> **Work task**
In the material below, write out each line word for word and omit the pictures.

> **Supplied data**
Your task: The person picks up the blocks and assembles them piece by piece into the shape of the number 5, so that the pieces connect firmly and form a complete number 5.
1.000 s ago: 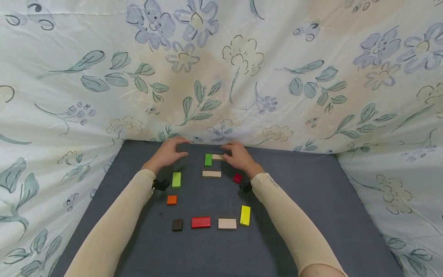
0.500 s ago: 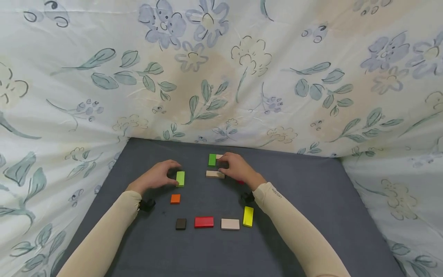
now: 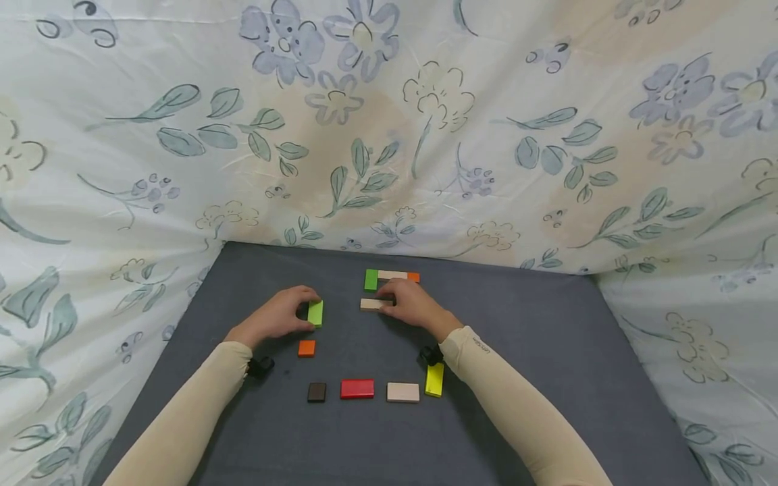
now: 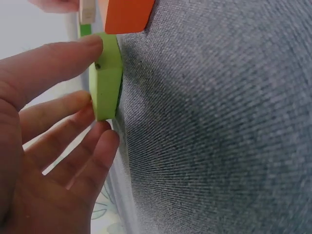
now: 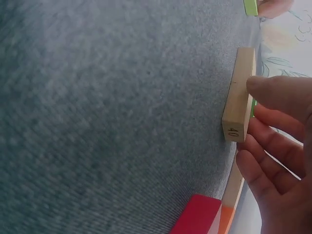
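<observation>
Lime block (image 3: 315,314) is pinched between the thumb and fingers of the left hand (image 3: 275,317) on the dark grey cloth (image 3: 523,331), at the left of the layout. To its right, a wooden block (image 3: 370,305) is pinched likewise by the right hand (image 3: 415,307). Just beyond it, a row is formed by a green block (image 3: 371,279), a pale strip (image 3: 392,275) and a small orange piece (image 3: 414,277). An orange square (image 3: 306,348) is seen nearer the person; nearest are laid a dark square (image 3: 317,392), a red block (image 3: 357,389), a beige block (image 3: 403,392) and a yellow block (image 3: 434,381), partly covered by the right wrist's gear.
</observation>
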A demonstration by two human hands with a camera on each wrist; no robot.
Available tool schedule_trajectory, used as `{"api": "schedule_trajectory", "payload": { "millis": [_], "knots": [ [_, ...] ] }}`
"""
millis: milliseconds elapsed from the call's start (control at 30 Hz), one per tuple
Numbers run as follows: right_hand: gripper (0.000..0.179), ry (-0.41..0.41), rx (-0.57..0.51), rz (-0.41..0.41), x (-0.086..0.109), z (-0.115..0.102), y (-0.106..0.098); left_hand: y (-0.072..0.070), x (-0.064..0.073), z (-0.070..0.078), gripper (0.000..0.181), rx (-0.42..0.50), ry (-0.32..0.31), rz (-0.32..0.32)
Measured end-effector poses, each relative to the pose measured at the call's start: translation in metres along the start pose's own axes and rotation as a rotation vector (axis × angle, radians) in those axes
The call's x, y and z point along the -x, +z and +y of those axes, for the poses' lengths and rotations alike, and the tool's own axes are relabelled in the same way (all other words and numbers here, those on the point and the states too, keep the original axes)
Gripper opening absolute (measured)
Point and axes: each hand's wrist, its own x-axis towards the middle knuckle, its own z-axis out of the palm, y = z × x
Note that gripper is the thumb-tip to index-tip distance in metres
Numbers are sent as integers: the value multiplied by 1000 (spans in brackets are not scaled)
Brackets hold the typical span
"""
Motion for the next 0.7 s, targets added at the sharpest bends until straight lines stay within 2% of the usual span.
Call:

> **Answer to the exercise**
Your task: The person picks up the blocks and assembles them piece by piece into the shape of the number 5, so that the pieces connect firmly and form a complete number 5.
1.000 s ago: 
0.500 s ago: 
now: 
now: 
now: 
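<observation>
Lime block (image 3: 315,314) is pinched between the thumb and fingers of the left hand (image 3: 275,317) on the dark grey cloth (image 3: 523,331), at the left of the layout. To its right, a wooden block (image 3: 370,305) is pinched likewise by the right hand (image 3: 415,307). Just beyond it, a row is formed by a green block (image 3: 371,279), a pale strip (image 3: 392,275) and a small orange piece (image 3: 414,277). An orange square (image 3: 306,348) is seen nearer the person; nearest are laid a dark square (image 3: 317,392), a red block (image 3: 357,389), a beige block (image 3: 403,392) and a yellow block (image 3: 434,381), partly covered by the right wrist's gear.
</observation>
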A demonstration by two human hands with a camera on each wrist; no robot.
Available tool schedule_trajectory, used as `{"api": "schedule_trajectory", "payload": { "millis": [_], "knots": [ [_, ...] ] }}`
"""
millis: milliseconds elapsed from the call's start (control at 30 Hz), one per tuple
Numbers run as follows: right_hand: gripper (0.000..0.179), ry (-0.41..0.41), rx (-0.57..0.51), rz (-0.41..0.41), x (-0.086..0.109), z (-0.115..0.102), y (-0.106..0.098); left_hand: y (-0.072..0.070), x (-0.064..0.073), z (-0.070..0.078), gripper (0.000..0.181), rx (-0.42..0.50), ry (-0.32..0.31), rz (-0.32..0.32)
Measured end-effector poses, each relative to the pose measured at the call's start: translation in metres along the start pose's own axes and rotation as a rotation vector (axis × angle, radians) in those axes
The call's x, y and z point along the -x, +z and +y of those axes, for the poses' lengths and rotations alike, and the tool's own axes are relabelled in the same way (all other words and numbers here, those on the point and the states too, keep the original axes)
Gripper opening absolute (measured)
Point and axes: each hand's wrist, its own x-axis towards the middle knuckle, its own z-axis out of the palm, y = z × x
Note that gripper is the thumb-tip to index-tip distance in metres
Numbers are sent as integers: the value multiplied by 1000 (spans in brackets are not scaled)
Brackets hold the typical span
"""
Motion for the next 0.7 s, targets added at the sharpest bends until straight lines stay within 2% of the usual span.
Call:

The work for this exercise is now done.